Допускали ли специалисты, что его нарушение лишь окрашивает существующие факты в яркие цвета, но не создает ничего нового? Могла ли наука допустить возможность существования повышенной эмпатии к ушедшему времени, которая и давала Оуэну возможность проживать чужой опыт, переносить его на себя крайне буквальным образом?
И если же нет, то что же, нам обоим следовало смириться с маркером «F20»[36] и запатентовать доказательства первого в мире подтвержденного случая коллективных галлюцинаций?
Теперь в том, что мистер О был готов отдать все ради своей единственной цели – обнаружить «Реймонда» (а, на самом деле, просто того, кто будет чувствовать и видеть все то же, что и он) – не было ничего удивительного. Он был не просто одинок – он был отвергнут не менее категорично, чем его предшественник. Я был уверен, что задай кто-нибудь современной миссис Бодрийяр вопрос о том, что она чувствовала, запирая сына в психиатрической клинике, старушка без зазрения совести бы ляпнула, что хотела поступить как лучше.
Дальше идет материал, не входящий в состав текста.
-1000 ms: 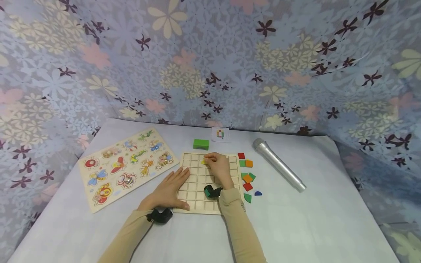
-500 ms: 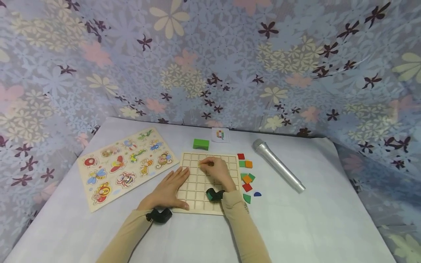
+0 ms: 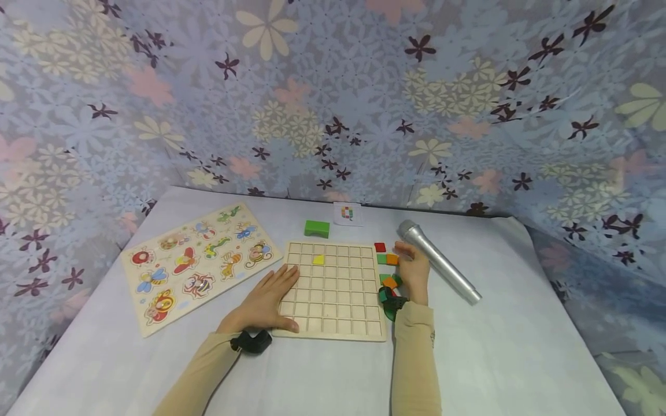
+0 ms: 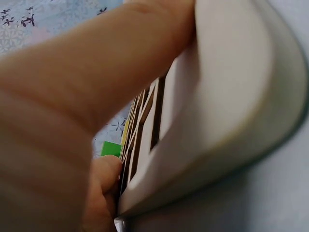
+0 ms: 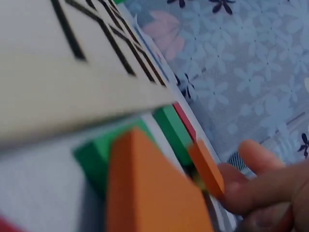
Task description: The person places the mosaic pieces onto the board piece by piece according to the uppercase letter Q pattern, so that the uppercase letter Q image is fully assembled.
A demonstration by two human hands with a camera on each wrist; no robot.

Но обкалывание антипсихотиком и полная изоляция – это не лучше. Это намного, намного хуже тех простых действий, что были подвластны матери в тот момент, когда ее сын все вспомнил и начал страдать. Она могла лишь соврать, что верит ему, и дать свободу действий в разумных пределах.
Судя по тому человеку, которым стал Джереми теперь, – он бы не сделал ничего крайне неадекватного. И уже тем более, не навредил бы себе в том смысле, в котором это предполагалось.